Dengan mengenali kelemahan, kefakiran, dan ketergantungan diri kita, kita akan semakin mengenal keagungan, kekayaan, dan kemandirian Allah SWT. Dari sanalah lahir kelembutan hati dan ketundukan yang sejati.
Buah Manis Perjuangan: Sibuk dengan Aib Diri
Salah satu tanda keberhasilan seseorang dalam berjihad melawan nafsu adalah ketika ia menjadi terlalu sibuk mengurusi aib dan kekurangan diri sendiri, sehingga tidak sempat memperhatikan kesalahan orang lain.

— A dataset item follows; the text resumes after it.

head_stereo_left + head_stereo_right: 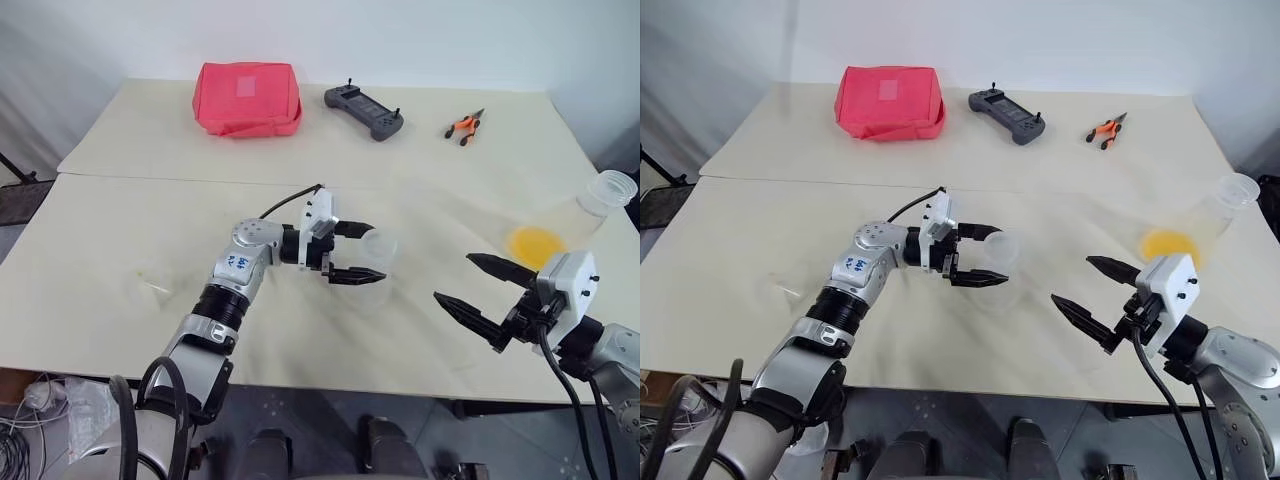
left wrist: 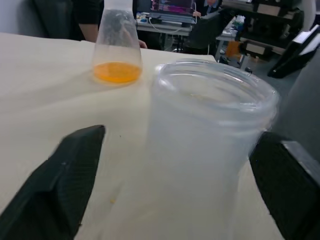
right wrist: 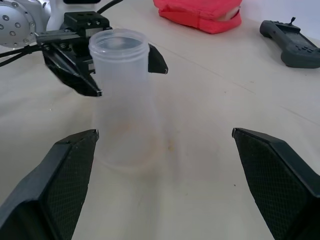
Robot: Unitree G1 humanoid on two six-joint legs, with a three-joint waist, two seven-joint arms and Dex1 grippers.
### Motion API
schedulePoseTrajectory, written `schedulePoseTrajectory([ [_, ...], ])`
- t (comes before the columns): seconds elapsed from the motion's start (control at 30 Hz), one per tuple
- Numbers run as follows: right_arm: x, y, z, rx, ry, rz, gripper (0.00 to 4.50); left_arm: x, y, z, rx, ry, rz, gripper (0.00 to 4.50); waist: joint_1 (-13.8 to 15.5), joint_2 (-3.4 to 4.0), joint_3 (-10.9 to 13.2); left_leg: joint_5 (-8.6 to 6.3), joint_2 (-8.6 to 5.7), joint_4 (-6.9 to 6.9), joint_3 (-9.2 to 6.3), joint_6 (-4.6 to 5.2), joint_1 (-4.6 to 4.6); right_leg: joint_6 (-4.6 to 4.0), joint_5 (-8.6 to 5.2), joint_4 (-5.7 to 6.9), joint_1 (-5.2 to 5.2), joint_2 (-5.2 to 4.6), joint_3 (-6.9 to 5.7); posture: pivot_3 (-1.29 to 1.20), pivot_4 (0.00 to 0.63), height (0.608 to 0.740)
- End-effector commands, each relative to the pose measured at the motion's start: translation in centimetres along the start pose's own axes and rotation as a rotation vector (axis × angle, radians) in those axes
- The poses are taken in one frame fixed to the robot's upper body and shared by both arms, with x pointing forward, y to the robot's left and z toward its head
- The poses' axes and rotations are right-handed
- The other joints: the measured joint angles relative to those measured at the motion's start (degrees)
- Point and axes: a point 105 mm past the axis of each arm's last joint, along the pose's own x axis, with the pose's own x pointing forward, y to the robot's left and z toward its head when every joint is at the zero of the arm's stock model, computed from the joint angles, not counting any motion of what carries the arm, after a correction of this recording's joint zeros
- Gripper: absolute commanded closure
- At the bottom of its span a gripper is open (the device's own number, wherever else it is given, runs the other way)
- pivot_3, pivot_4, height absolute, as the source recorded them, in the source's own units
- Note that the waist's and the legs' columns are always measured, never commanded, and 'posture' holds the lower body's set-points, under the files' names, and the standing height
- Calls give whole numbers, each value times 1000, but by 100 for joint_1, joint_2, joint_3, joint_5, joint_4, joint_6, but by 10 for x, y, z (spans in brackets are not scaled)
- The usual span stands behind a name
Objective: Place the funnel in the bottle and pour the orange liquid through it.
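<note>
Two clear plastic flasks stand on the cream cloth-covered table [image 1: 120, 220]: the bottle [image 3: 122, 100], conical with a short smooth neck, sits mid-table between the spread black fingers of the left gripper [image 1: 352, 252] (neither finger visibly touching it). Orange liquid [image 1: 536, 243] pools in the far flask [image 1: 585, 215] at right. Nearby, the right gripper [image 1: 478, 288] gapes wide, holding nothing.
</note>
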Motion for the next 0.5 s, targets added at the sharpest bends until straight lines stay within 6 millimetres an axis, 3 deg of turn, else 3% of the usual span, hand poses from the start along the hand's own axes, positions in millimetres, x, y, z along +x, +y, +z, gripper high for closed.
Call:
schedulePoseTrajectory([
  [0.03,-4,1,14,-45,-28,2,0,-4,1,13,46,-6,-12,16,5,0,0,0,0,0,-2,0,-1,0,0,0,0,0,0,0,150,740],
  [0.27,-5,7,12,-31,11,70,0,-31,8,27,56,10,23,16,-6,0,0,-1,1,1,-3,2,0,0,0,2,0,2,0,0,150,740],
  [0.5,-4,18,9,-40,44,200,0,-98,13,51,59,61,228,16,-26,1,1,-3,5,0,-4,5,1,0,0,7,-1,6,0,0,150,740],
])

Sebagaimana disinggung dalam pengajian tentang menutupi cela, orang yang sadar akan banyaknya ‘pekerjaan rumah’ dalam dirinya tidak akan punya waktu untuk mencari-cari kesalahan saudaranya.
Sikap ini sangat dipuji oleh Rasulullah SAW karena akan melahirkan masyarakat yang penuh kasih sayang dan saling menjaga kehormatan:
وَمَنْ سَتَرَ مُسْلِمًا سَتَرَهُ اللهُ يَوْمَ الْقِيَامَةِ
“Dan barang siapa menutupi (aib) seorang muslim, maka Allah akan menutupi (aib)-nya pada hari kiamat.” (HR. Bukhari dan Muslim)
Akhirnya, pengajian ini mengajak kita untuk kembali ke dalam, memulai perjalanan paling penting dalam hidup: perjalanan menaklukkan diri sendiri demi menggapai rida Ilahi. Ini adalah sebuah perjuangan yang berat, namun buahnya adalah ketenangan batin, keikhlasan dalam beramal, dan kedekatan sejati dengan Sang Pencipta.